One of my favorite memories was alone in the cold. The fluffed park was keeping my heartbeat slow, the cap on my head doing the same for my mind. The circumstances of how this came to pass are hazy, much in the same way dreams plunge yourself into vivid mindscapes; once you awake, the dream quickly slips through your fingers like water. So too is my recollection, akin to an image rather then a chronological set of events. Yet that image is why I love snow.
Perhaps it was depression, perhaps a simple night wandering or the effects of events long forgotten. What is clear, crunching through the snow with the moon and stars, was being surrounded by the world and yet alone in the moment. I recall the chilled breath fogging beautifully into the night air and forcing my glasses into my pocket. I trembled whenever the wind decided to dance alongside me, but only for a fraction of a tango. It was this, and the bench that I remember. I do not recall leaving with my pants utterly soaked, but I do remember as I sat upon it the cold slowly creeping it’s way up and digging into my legs.
This frigid feeling was nevertheless offset by my vision. In front of me was the falling snow. The flakes were illuminated, shining in my field of view and eventually disappearing where even the moon could not fully display its splendor. And it was quiet. Oh, the silence. Beyond exhaling and the moments of fidgeting crackling the snow underfoot, it was a subdued evening. I do not remember how long I stared into this expanse. Could it have been minutes? Or did time slow, the gears of my mind churning ever slower to accommodate the moment.

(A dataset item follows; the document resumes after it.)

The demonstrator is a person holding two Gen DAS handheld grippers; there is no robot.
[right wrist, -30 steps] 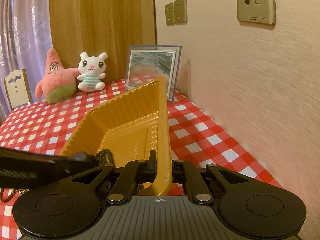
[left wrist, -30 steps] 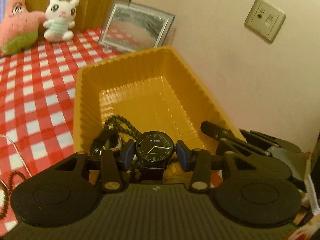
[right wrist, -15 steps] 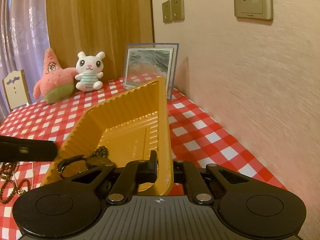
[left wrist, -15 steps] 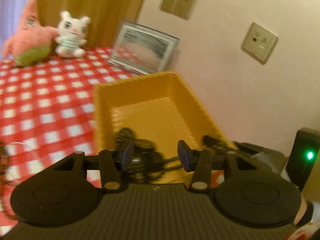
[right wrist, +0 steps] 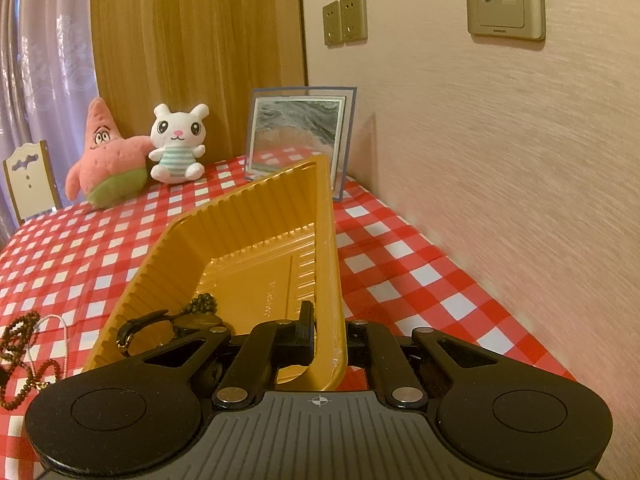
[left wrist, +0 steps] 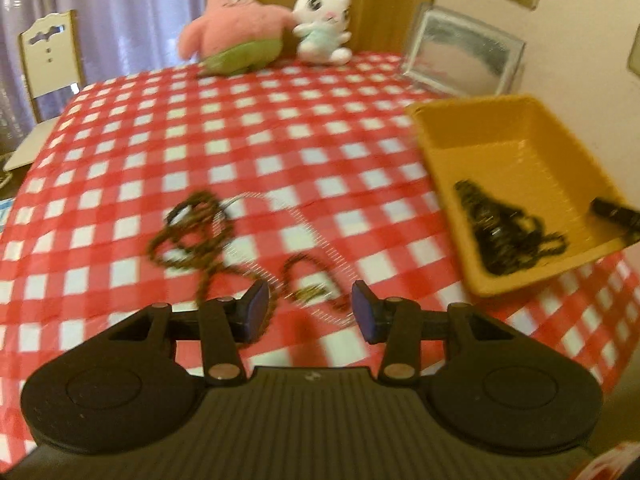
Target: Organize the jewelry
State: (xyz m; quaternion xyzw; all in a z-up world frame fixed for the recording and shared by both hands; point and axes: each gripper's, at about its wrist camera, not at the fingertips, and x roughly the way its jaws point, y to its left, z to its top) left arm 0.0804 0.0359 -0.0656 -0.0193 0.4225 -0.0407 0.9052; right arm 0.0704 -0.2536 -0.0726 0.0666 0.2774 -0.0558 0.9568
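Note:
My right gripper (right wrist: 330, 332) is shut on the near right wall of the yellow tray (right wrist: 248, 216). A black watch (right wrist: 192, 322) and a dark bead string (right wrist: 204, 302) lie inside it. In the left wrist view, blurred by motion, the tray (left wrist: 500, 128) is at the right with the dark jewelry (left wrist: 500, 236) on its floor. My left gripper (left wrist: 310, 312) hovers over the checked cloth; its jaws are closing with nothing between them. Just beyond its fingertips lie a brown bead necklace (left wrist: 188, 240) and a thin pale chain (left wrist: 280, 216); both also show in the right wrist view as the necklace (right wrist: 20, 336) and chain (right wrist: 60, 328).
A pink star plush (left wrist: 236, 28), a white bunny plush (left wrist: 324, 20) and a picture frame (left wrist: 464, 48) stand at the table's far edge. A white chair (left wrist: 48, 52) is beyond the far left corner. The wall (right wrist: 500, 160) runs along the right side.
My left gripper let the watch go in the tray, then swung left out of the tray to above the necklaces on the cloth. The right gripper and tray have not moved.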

Nevertheless this intrusive memory always seems to appear when pressure mounts and stress rises. The landscape was not marred by humanity, or it’s aftereffects. Come the next day I am sure that the snow would be piled up onto mounts of dirt and rock, what’s left a wet and muddy remnant of what was once blanketing all that it fell upon. For that night, however, the ever rising volume of crystalline ice shimmered on the ground, not a speck of dirt or debris. Like glitter in a bottle it simply mesmerized by it’s existence and nothing more. Regardless of the initial motivation, I have to give thanks for those circumstances. Simply appreciating it without comment or interruption will forever be an image of power and serenity.